# New 75g Freshwater Tank - Need Advice



## Darter02 (Feb 19, 2007)

Here's the scoop. I have had aquariums over the years and been somewhat successful, though mainly die to trial and error. Recently, I was suddenly given a LOT of free fish. Not wanting to pass up the opportunity, I quickly set up a new tank. I know it's better to cycle a tank well in advance of getting fish but, in this case, I just didn't have time. After a little over a month, things are OK, but I would like some advice on how to make it even better.

I set it up with the intention of having it well planted and am now in the process of adding the plants.

Here is the set up.

75-gallon

It has two Penguin 350 Biowheels (MARINELAND.COM - CONSUMER PRODUCTS ) I keep the water high enough so there is no major splashing coming out of the filters. I added extra media baskets containing carbon pellets and Ammo Carb. The Substrate is a mixture of Flourite and gravel. This past weekend, in an attempt to lower the ammonia levels even more, I swapped out the extra carbon media baskets with more Ammo Carb filled ones. Now I have an algae outbreak to deal with! Yoinks!

Temp is kept at 82° F (~27° C), Ph is maintained at 6. I also use Black Water Extract in the tank. I also use Flourish Excel for the plants.

In this tank I have 4 large, Wild Discus, around 20 Bleeding Heart Tetras, around Marbled Hachetfish, 5 Cory cats, 1 Bushy-nosed Pleco and a lonely One-line Pencilfish (waiting for me to find some tank mates.)

The fish seem to be doing OK. I was doing a lot of partial water changes and then one 20-gallon change during the week. I've been slowing down the partial changes a bit, but still doing the weekly 20-gallon change. After this past Saturday's change, and swapping the extra carbon filters with the Ammo Carb ones, now I have algae spreading.

For lights, I bought a Coralife Brand Fresh Water Aqualight Compact Fluorescent lamp fixture with four 65 Watt 6700K Plant/Daylight Bulbs - totaling 260 Watts.

I've been carefully selecting plants that I think will thrive in the same conditions as the fish. To that end, I have added:

Bacopa australis ( Tropica )

Echinodorus parviflorus ( http://www.tropica.com/productcard.asp?id=071D )
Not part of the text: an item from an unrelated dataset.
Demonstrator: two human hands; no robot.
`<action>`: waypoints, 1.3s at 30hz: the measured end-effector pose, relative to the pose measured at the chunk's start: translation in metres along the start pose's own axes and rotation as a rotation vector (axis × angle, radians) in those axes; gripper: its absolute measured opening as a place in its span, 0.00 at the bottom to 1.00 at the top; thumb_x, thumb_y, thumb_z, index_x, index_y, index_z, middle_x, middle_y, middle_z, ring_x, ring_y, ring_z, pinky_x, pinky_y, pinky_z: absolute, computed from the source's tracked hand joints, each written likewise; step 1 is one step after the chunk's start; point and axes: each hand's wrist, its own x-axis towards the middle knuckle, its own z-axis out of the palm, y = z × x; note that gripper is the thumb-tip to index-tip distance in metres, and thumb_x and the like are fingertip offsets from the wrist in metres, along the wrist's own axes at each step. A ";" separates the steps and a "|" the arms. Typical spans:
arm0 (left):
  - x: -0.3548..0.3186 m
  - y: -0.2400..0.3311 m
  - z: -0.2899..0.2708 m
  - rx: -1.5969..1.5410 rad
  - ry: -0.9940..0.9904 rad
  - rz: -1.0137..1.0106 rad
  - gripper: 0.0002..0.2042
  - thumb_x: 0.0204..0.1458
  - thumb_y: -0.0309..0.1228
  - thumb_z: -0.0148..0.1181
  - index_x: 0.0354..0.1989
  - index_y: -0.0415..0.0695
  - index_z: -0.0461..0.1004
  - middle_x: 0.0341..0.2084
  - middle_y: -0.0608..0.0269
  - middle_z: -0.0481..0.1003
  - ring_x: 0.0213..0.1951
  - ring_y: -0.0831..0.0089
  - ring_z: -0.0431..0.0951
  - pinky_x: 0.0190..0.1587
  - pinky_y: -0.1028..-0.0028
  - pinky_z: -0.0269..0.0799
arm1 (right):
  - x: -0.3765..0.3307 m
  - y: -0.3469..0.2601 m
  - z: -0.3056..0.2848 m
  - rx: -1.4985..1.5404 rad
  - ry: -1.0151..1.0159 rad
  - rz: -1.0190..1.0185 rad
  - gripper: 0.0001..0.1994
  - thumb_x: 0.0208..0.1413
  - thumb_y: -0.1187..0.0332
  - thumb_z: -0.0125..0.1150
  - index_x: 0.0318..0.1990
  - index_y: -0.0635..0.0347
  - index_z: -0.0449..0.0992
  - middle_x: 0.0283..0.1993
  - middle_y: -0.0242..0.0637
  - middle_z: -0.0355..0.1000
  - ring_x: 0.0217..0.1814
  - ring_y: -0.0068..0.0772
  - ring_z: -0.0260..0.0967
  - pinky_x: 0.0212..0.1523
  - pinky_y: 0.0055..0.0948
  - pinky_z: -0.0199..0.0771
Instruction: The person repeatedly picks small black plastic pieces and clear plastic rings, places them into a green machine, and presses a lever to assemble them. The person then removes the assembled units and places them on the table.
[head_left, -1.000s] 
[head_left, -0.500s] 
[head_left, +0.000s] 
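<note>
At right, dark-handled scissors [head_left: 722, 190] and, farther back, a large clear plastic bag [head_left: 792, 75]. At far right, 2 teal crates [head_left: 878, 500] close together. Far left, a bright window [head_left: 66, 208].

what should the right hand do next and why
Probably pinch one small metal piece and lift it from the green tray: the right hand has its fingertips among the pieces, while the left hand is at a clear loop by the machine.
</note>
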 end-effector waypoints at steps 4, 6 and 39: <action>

Echinodorus quadricostatus ( Tropica )

Echinodorus 'Ozelot' ( http://www.tropica.com/productcard.asp?id=073F )

Gymnocoronis spilanthoides ( Tropica )

Lilaeopsis brasiliensis ( Tropica )

Sagittaria subulata ( Tropica )

Plus there are a few Java Ferns and a little Java Moss and a reddish, stem plant that I am not 100% certain what it is. Oh, and a regular Sword Plant.

I plan on adding more plants too.

The plants had been doing well, glowing and new leaves sprouting. On Friday I had noticed a little, green fussy algae beginning to grow on the leaves of the sword plant and the the Ozelot, as well as on the glass. I figured this was a normal part of the cycling process, since it's a new tank and a bit crowded. As I mentioned before, after doing a 20-gallon water change and swamping out the extra carbon filter for ammonia reducing ones, the algae has literally taken off.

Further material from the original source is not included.